Saturday, March 08, 2008

The Radical Stays Home For Spring Break

It's spring break. At last. Time to clean up my study and get back down to work; time to go through the 250 emails in my in box and figure out how to clear them all before I return to school. Time to remind myself why I do this for a living: as I have said before on this blog, "It's the vacations, stupid." It won't work as a campaign slogan, but it does work as a life plan.

Yesterday was also the day to make the annual pilgrimage to our accountant: he's a former IRS special agent, which gives me loads of confidence in whatever strategy he suggests to keep as much money as possible out of the hands of the government. He manages to project limitless optimism and good cheer, a feature that I am sure helped him be successful at the IRS too. I can imagine those he investigated being utterly captivated by his personality and leading him around the house to show where they stowed the large paper bags of money they never reported. He also believes in positive reinforcement: he congratulated me on how much money I made this year in speaking, writing and consulting fees (this prevents the federal government from declaring my unreimbursed research and writing expenses a "hobby," a truly fine irony given how crucial this virtually unpaid work is to my professional advancement); and he noted with pleasure how much of my total income I managed to tuck away in various tax-deferred accounts. One of the reasons I am glad that Mike Huckabee is apparently not going to be President is that if he closed the IRS as he had promised to do, then I would have no reason to visit this lovely gentleman to be told what a clever person I am for not having used the equity in our house as an ATM as so many Americans have done. And I would miss the traditional self-indulgent stop at Trader Joe's N and I make afterwards to reward ourselves for being such thrifty and, as our guy also pointed out, well-organized, people.

For all the younger faculty out there: save, save, save. The ability to retire from your full-time job at a reasonable age and live your life precisely as you wish to is something you need to think about decades in advance.

Because it is spring, it is also time for a little blogroll updating. I have taken a few people down who never seem to post anymore, but added the following history blogs:

Edge of the American West Do not be dismayed by recent chaos, which caused a single post on a Civil War battle to be reposted several times. This is a group blog, coordinated by Eric Rauchway and Ari Kelman: you can read about them here. I am also long overdue in adding Rob MacDougall's blog, Old is the New New, which is really well-written and interesting.

6 comments:

ari said...

Thanks for adding us to your blogroll. That's very nice of you. As for your excellent financial advice, I'm afraid that I have my eye on a candle-apple red Ferrari. Plus, the chocolate-chip cookies at the student union are really delicious. So I mostly invest in those. There really should be a more vibrant cookie futures market.
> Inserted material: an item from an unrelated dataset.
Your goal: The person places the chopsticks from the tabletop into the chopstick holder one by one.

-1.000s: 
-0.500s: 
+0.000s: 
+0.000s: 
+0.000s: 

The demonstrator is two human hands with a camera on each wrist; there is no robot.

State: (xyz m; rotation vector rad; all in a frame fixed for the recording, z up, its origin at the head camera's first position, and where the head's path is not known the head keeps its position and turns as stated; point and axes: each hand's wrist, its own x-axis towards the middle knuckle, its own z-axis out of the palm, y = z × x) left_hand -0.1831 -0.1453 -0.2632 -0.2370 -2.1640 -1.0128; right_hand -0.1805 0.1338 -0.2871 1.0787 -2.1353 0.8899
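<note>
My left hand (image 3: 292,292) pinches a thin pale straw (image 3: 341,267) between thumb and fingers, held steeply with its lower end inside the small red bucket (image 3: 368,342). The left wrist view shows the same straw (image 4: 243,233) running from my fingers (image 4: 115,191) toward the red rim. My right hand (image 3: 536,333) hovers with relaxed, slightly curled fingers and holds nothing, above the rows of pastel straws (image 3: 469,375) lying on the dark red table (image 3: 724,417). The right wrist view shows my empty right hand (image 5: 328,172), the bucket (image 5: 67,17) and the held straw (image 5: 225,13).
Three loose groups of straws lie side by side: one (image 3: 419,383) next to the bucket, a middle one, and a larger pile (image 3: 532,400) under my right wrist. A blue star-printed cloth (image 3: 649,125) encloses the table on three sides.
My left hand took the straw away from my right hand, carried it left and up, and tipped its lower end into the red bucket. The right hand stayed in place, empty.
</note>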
Sigh.

Have a wonderful break.

Anonymous said...

I don't think it matters how much we save, if we don't get full-time jobs until we are 30 at the earliest, even then we make the median US salary or under, many of us work in markets where we will never even get to the point of having a house we could use as an ATM, and then the stockmarket, which is our only hope of increasing our savings, tanks. Oh, and then there are little things like working at campuses that don't reimburse any professional activity and paying for our kids to go to college. I doubt we are going to get to retire--we'll go to ground paying for the baby boomers.

PiggyBankBlues said...

i couldn't agree more, TR, saving what little you can adds up along the way. $50 a month in a Roth IRA for 30 years at an 8% annual return will get you over eighty grand. no, it's not enough to retire on, but it's an illustration of how a little goes a long way. your accountant is optimistic because the math has happier endings than the daily economic news.

Anonymous said...

$80,000k? 2 years salary at current salary levels for many, not taking into account inflation. I am not saying "don't save," but I am saying, "don't kid yourself that you will get to retire." I think many of us will end up in part-time or adjuncting positions to cover our daily expenses until we can't think any more, at which time they will set us out on the street and we will die.

Debrah said...

Fresh from The Diva World.....

Here's a new drink concocted in honor of Obama. The name chosen for the drink was taken from a column written by NYTimes' David Brooks.

Supporters might wish to try it!


The Chosen One

1 ounce Kahlua

1 ounce Godiva White Chocolate Liqueur

1 ounce Absolut Mandarin

Dash of bourbon, Maker's Mark is fine

Orange twist

Mix Kahlua, Godiva White Chocolate Liqueur, Absolut Mandarin and a dash of whiskey in a cocktail shaker. Shake and strain over a few ice cubes into a small rocks glass. Garnish with an orange twist.

Rob MacDougall said...

Thanks for adding me to your blogroll! You know I've been a reader and a fan for quite some time. Old is the New New is a little quiet right now as we struggle through paper-grading season, finishing a book manuscript, and parenthood, but there's lots of old junk to explore.